Look in the data below for the line that has "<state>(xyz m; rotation", then print exactly every line from there through the line that has "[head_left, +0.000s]", leaving pictures out.

Data for review: Begin

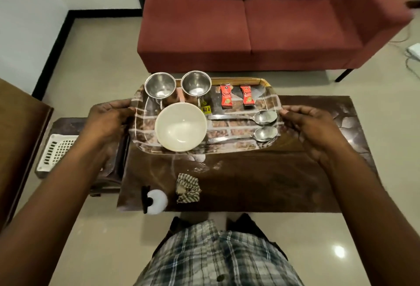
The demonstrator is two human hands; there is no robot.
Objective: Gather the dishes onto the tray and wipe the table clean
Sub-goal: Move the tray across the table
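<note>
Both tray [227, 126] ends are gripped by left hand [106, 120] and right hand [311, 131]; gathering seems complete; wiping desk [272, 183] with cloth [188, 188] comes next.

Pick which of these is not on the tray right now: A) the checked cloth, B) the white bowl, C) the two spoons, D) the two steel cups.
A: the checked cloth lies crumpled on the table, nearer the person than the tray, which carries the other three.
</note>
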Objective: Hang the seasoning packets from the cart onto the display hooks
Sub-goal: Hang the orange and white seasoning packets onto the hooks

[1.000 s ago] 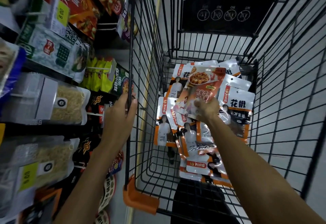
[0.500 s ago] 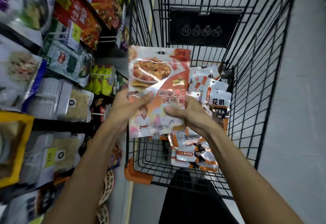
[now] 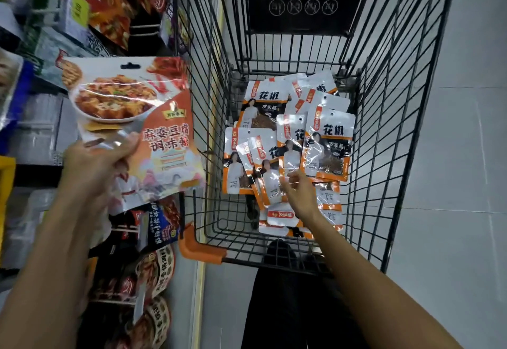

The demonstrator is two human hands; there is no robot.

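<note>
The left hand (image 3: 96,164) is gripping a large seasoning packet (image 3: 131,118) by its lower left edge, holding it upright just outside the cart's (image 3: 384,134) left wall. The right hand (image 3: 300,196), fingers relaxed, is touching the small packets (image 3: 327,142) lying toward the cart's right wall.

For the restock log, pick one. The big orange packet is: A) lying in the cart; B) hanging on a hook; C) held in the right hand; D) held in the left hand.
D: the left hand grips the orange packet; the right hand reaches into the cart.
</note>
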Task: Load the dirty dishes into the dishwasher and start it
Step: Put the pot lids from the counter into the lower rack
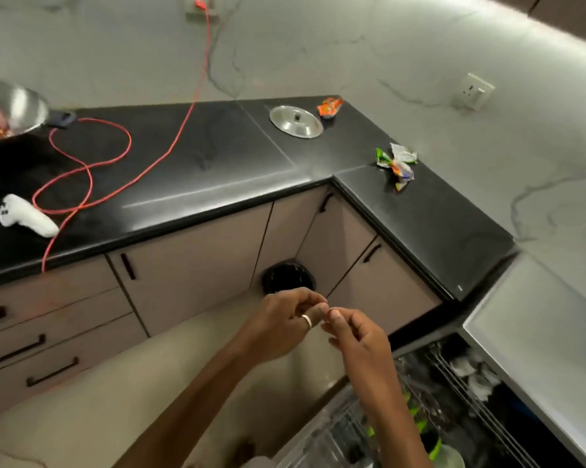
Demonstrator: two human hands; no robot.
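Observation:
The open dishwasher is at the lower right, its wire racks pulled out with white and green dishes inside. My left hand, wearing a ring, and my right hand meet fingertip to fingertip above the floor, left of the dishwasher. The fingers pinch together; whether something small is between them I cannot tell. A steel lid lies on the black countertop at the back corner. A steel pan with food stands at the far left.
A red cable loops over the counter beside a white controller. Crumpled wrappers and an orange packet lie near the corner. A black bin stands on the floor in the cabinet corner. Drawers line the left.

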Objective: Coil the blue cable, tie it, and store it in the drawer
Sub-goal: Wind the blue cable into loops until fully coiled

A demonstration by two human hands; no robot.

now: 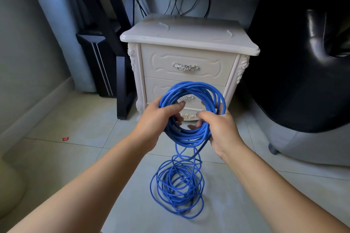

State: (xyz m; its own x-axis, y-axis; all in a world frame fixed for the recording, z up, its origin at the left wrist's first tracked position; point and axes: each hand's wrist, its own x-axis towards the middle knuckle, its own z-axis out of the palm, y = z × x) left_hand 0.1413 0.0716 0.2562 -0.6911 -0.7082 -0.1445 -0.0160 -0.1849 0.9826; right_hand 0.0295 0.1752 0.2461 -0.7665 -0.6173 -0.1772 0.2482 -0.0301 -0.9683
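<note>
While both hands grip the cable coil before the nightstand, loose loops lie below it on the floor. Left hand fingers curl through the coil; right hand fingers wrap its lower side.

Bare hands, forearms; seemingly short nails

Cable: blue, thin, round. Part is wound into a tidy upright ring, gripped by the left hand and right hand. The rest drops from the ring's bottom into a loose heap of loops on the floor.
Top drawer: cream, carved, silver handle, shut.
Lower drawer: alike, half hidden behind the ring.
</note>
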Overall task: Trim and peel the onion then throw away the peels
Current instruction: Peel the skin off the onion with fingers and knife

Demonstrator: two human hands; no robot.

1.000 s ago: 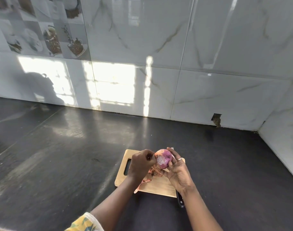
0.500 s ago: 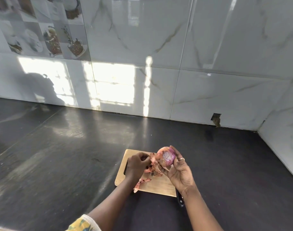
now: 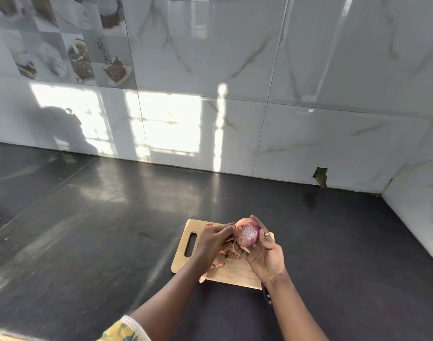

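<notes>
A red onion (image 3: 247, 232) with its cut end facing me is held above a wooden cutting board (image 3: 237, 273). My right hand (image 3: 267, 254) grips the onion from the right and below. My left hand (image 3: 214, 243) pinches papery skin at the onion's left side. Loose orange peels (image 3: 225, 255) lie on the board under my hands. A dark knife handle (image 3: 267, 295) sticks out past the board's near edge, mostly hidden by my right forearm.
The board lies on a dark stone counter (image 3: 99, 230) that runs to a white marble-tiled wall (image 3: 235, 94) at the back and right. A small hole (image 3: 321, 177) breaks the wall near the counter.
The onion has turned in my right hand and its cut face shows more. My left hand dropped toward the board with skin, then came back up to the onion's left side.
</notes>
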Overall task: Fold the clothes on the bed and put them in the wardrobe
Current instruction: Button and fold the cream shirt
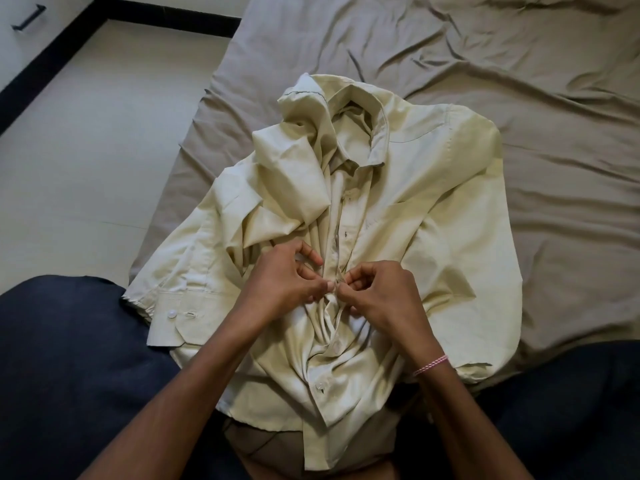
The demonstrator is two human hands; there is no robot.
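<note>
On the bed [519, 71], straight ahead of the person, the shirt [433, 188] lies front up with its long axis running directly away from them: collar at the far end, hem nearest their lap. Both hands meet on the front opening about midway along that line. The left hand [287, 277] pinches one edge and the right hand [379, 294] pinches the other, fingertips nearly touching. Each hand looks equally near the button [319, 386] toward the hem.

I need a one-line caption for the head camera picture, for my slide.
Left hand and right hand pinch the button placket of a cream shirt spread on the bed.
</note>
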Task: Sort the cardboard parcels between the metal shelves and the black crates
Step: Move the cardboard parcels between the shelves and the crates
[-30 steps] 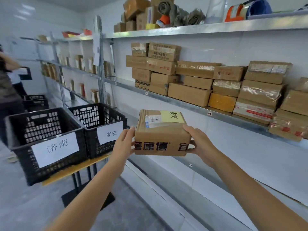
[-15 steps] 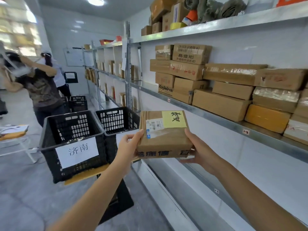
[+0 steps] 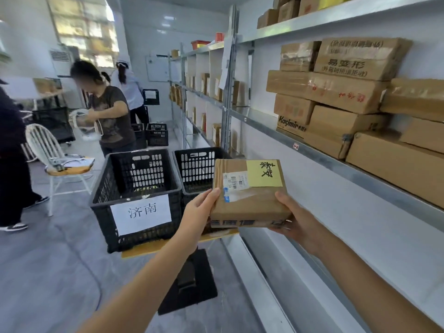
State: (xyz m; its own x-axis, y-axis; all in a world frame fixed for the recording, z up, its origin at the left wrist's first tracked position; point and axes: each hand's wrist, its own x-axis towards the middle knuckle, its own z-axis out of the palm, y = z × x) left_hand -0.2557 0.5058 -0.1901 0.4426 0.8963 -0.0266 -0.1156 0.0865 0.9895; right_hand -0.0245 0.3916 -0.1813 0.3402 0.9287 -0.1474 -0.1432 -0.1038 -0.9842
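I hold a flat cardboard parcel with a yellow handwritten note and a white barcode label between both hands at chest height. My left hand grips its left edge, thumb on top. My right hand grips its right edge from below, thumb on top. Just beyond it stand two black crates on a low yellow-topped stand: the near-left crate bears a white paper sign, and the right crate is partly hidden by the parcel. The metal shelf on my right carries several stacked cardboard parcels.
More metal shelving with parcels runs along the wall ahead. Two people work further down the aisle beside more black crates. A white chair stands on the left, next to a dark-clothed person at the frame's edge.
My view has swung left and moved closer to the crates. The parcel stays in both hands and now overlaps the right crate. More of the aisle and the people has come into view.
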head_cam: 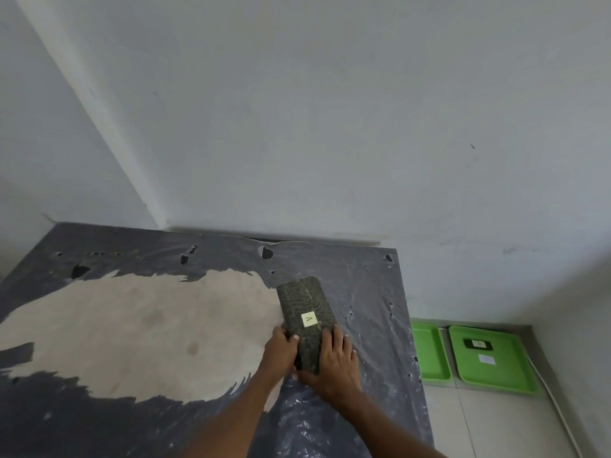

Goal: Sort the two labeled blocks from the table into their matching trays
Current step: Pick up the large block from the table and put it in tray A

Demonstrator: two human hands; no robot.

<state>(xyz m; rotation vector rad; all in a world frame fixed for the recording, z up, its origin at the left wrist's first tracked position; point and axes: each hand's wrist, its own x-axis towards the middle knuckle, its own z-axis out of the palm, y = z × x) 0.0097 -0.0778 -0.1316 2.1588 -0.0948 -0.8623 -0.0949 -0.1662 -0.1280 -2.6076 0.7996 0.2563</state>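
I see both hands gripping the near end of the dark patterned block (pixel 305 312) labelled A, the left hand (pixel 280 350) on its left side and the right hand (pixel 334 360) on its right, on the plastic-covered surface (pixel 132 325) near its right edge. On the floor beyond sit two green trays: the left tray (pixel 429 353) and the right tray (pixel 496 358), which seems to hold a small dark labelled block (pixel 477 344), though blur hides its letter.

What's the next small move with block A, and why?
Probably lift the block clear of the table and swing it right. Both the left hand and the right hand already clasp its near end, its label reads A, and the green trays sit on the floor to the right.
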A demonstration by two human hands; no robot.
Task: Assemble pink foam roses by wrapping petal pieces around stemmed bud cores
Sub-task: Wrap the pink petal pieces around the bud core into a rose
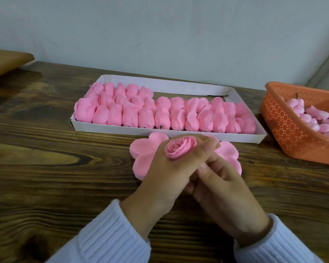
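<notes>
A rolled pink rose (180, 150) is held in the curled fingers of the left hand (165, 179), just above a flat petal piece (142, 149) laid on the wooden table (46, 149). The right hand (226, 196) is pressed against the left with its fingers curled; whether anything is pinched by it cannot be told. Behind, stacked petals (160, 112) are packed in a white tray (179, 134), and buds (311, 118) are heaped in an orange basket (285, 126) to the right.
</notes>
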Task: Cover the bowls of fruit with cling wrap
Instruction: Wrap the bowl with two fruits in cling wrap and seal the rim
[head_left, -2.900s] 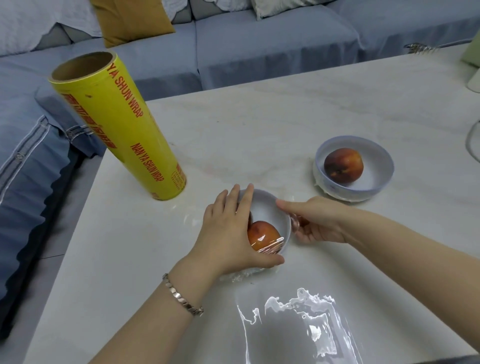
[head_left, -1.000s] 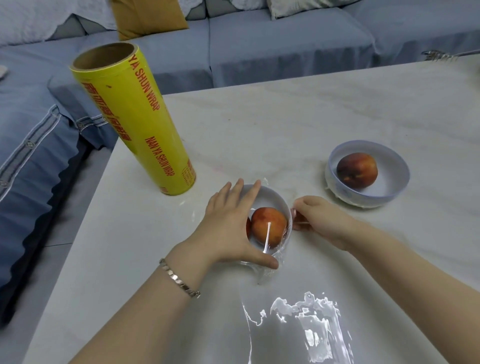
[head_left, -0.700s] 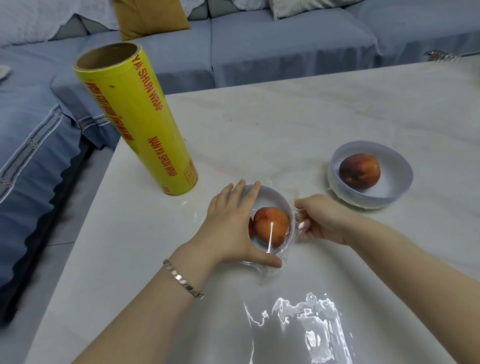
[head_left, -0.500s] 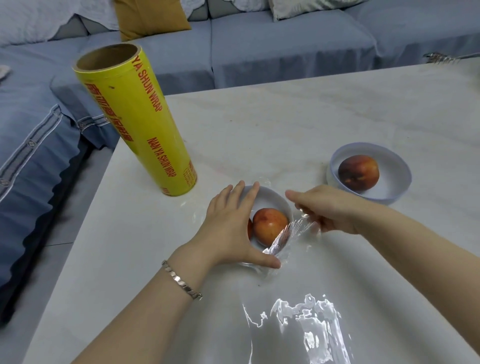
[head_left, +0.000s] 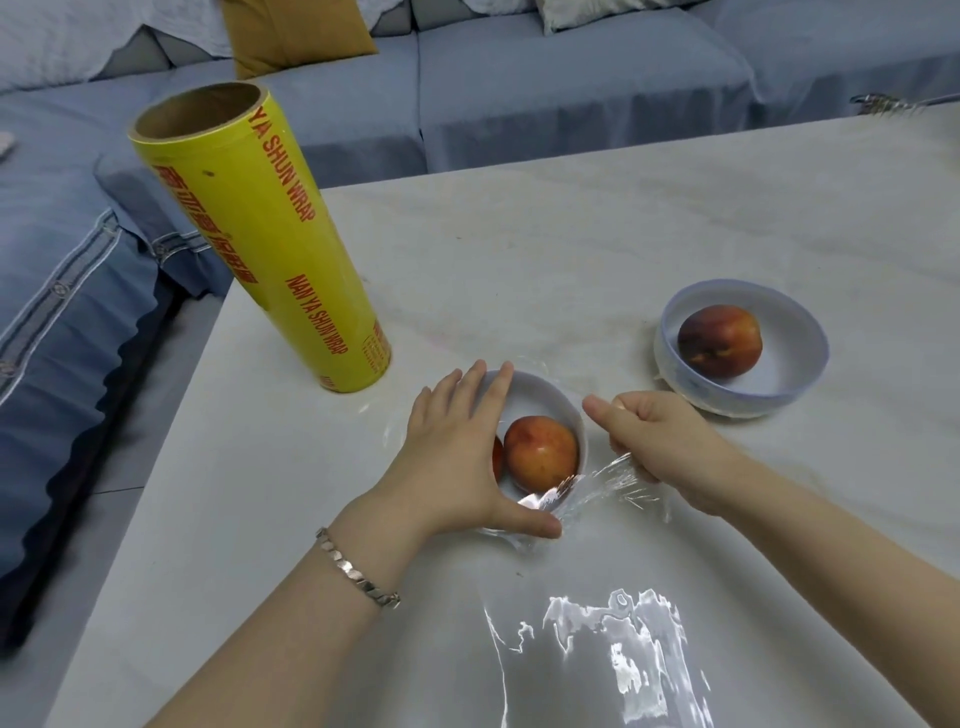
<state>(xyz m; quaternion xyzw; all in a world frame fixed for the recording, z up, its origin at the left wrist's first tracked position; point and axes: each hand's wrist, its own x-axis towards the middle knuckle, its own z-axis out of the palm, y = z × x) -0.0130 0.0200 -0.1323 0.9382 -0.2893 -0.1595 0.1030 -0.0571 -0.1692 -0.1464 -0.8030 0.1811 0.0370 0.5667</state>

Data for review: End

## Solution to this exercise
<state>(xyz m; rotation vector rad; all in a world frame fixed for the recording, z up, its origin at the left wrist's first tracked position; point and axes: each hand's wrist, its own x-axis towards the middle knuckle, its own z-axis out of the palm, y = z × x) 0.0097 -0.0778 -0.1316 2.1588 -0.0948 -0.8623 -0.0949 -0.1662 -0.1280 -2.6076 0.7996 0.2563</state>
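I see both hands gripping the near end of the dark patterned block (pixel 305 312) labelled A, the left hand (pixel 280 350) on its left side and the right hand (pixel 334 360) on its right, on the plastic-covered surface (pixel 132 325) near its right edge. On the floor beyond sit two green trays: the left tray (pixel 429 353) and the right tray (pixel 496 358), which seems to hold a small dark labelled block (pixel 477 344), though blur hides its letter.

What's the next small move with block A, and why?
Probably lift the block clear of the table and swing it right. Both the left hand and the right hand already clasp its near end, its label reads A, and the green trays sit on the floor to the right.
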A demonstration by two human hands; no robot.
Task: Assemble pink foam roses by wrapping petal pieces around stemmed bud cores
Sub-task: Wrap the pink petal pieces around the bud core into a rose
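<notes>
A rolled pink rose (180, 150) is held in the curled fingers of the left hand (165, 179), just above a flat petal piece (142, 149) laid on the wooden table (46, 149). The right hand (226, 196) is pressed against the left with its fingers curled; whether anything is pinched by it cannot be told. Behind, stacked petals (160, 112) are packed in a white tray (179, 134), and buds (311, 118) are heaped in an orange basket (285, 126) to the right.
</notes>
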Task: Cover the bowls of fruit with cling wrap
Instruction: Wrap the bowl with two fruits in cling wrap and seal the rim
[head_left, -2.900s] 
[head_left, -1.000s] 
[head_left, -0.700s] 
[head_left, -0.500s] 
[head_left, +0.000s] 

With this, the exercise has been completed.